Embedded Security Assessment?

Embedded systems are computer systems that are integrated into a specific technical context. Typical tasks of embedded systems are monitoring or controlling as well as data and signal processing in the context of larger mechanical or electrical systems. While embedded systems are commonly used in industrial areas, they are becoming more and more prevalent in consumer products (e.g., in the smart home area) and often are equipped with connections to internal networks or the Internet. In this context, the terms Internet of Things (IoT) or cyber-physical systems (CPS) are often used to describe the connectivity of everyday objects.

Penetration Test?

Vulnerabilities in IT or embedded systems can have serious consequences for many companies. If, for example, entire production plants and critical infrastructures fail as a result of a successful attack, significant economic damage can occur in a very short time. The threat scenarios and effects for a company are very individual. This also applies to security assessments of IT environments or of individual components. With a penetration test, I offer you a targeted review of IT environments or individual components, taking into account individual threat scenarios. The objective of a penetration test is, in particular, the assessment of existing risks with regard to specific threat scenarios. A statement should also be made as to what an attacker can achieve in the worst case within a limited time window.

What is you Penetration Test Process?

As part of a penetration test, targeted attack vectors are defined based on specific threat scenarios. These are then included in the penetration test and simulated by our specialized employees. Depending on the perspective (external, internal, privileged user), scenario and objective, network components, servers, applications or clients, among other things, are included in the attack attempts. Based on the given threat scenarios, individual IT systems are first analyzed in detail for weak points. Subsequently, specific attacks are carried out on the systems via the identified vulnerabilities in order to achieve the set goals either directly or by exploiting other subsequent vulnerabilities.
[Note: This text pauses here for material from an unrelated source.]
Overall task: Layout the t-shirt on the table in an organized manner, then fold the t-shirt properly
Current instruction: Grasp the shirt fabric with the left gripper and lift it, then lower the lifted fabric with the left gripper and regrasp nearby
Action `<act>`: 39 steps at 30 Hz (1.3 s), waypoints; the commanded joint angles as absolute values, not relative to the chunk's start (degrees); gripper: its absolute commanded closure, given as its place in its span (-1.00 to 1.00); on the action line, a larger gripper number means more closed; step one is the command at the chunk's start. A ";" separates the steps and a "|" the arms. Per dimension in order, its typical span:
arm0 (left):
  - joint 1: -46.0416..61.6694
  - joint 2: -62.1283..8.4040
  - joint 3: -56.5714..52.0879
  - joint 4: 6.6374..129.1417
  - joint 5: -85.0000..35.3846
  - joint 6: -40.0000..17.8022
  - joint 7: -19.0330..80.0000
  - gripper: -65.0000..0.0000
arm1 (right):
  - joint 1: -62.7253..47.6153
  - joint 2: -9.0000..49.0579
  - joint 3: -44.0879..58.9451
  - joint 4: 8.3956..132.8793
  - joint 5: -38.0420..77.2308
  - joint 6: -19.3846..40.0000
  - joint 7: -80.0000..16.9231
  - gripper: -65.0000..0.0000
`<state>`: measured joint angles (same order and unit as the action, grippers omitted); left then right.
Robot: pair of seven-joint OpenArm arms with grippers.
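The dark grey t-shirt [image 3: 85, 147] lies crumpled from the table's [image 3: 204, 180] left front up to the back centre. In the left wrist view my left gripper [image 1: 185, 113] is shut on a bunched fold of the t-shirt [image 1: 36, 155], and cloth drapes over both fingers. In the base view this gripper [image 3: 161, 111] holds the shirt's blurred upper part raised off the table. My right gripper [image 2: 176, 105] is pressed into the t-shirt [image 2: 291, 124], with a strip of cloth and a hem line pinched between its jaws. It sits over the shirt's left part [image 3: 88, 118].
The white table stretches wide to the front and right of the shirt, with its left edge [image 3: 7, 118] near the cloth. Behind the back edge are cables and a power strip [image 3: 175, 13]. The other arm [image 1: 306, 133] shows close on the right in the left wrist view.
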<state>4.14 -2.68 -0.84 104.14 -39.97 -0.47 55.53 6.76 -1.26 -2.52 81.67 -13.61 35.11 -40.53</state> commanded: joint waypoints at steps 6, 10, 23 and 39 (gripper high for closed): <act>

Differences to Red Teaming?

This is more like a real-world attack simulation. The "red team" acts like real attackers, using various tactics to breach your defenses over a longer period. They try to stay hidden and achieve specific goals, like accessing sensitive data. This helps you understand how well your security works against determined adversaries and identify gaps in your detection and response capabilities. Here is a simple analogy: Imagine your company is a house. A penetration test is like checking the locks on your doors and windows to make sure they're secure. A red team assessment is like having someone try to break into your house while you're away, testing your alarm system, security cameras, and your ability to respond to the intrusion. Both are valuable for improving your security, but a red team assessment provides a more comprehensive and realistic picture of your overall security posture.

Can you build me a website?

Yes, for sure. I can do this (and successfully did in the past). But the REAL question is if you want me to do that.